# What to do to make Floating Hub ride smooth



## popawheelie (Dec 23, 2013)

I've got a Stewart-Warner Floating Hub which I have cleaned meticulously, repacked with grease and put back together. It rides as if there were no grease in it at all. The Bearings look good, but the races are a little fishy. I can't afford to send the hub to a machinist to have them perfectly shaped, so what other thing should I do?
  I've bought two other Floating hubs on peoples' suggestions, and they all have the same grinding/rough-riding problem. 
Temptation says to use a round grinding head on a die grinder……..but doing it by hand just can't be good enough…..right??
  Has anyone fixed this problem with their own Floating Hub?
Mike Siddons


----------



## fordmike65 (Dec 23, 2013)

I have 4 of these hubs same only one has good races. I believe they are of poor quality and without regular maintenance, they pit.

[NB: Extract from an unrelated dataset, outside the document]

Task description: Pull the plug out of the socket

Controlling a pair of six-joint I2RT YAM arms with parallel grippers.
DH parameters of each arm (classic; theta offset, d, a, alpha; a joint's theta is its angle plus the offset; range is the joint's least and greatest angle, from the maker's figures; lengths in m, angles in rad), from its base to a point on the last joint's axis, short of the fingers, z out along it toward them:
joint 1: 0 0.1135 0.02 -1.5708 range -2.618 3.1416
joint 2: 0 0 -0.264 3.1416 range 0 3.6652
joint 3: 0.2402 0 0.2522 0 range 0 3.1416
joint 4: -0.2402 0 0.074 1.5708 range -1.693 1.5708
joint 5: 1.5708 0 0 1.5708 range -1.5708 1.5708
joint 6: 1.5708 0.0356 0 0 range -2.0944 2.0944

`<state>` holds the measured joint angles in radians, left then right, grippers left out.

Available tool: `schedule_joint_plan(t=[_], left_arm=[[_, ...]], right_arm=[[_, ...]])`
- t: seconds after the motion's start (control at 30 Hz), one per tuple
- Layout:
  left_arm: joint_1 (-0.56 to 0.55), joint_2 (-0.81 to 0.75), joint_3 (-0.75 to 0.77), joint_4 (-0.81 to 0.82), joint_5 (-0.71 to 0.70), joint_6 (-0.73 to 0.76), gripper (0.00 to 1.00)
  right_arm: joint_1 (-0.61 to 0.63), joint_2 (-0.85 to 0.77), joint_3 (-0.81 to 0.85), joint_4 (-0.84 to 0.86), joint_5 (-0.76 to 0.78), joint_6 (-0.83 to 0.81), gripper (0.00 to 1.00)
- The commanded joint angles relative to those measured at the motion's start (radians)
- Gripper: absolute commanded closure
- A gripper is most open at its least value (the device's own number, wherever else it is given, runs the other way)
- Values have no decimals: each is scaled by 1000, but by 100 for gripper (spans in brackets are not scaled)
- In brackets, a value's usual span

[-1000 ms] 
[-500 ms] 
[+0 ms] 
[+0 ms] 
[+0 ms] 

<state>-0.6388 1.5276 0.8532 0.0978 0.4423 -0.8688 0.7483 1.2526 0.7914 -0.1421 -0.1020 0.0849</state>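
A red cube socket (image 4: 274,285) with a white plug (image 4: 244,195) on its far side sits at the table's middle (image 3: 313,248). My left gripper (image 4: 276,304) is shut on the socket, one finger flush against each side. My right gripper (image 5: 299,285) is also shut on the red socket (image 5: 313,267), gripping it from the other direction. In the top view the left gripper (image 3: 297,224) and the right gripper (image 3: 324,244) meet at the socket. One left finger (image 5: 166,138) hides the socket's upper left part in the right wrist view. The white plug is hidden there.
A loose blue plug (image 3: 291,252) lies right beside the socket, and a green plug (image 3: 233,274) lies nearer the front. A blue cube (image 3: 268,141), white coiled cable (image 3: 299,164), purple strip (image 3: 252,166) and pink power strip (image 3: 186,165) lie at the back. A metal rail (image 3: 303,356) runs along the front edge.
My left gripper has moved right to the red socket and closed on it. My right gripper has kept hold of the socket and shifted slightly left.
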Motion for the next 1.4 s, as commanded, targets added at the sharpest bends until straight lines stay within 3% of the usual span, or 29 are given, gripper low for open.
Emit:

Just ride as I do until some one repops them. A lot of noisy Floaters out there...


----------



## Sped Man (Dec 26, 2013)

I am glad I saw your thread. I almost made the mistake of buying one. Given the fact they are expensive to buy I would hate to have one ride worse than what I currently have. I didn't know this was a common problem.


----------



## fat tire trader (Dec 27, 2013)

I have heard of people packing the cups with valve grinding compound instead of grease and riding until the cups are smooth. I have never tried it...


----------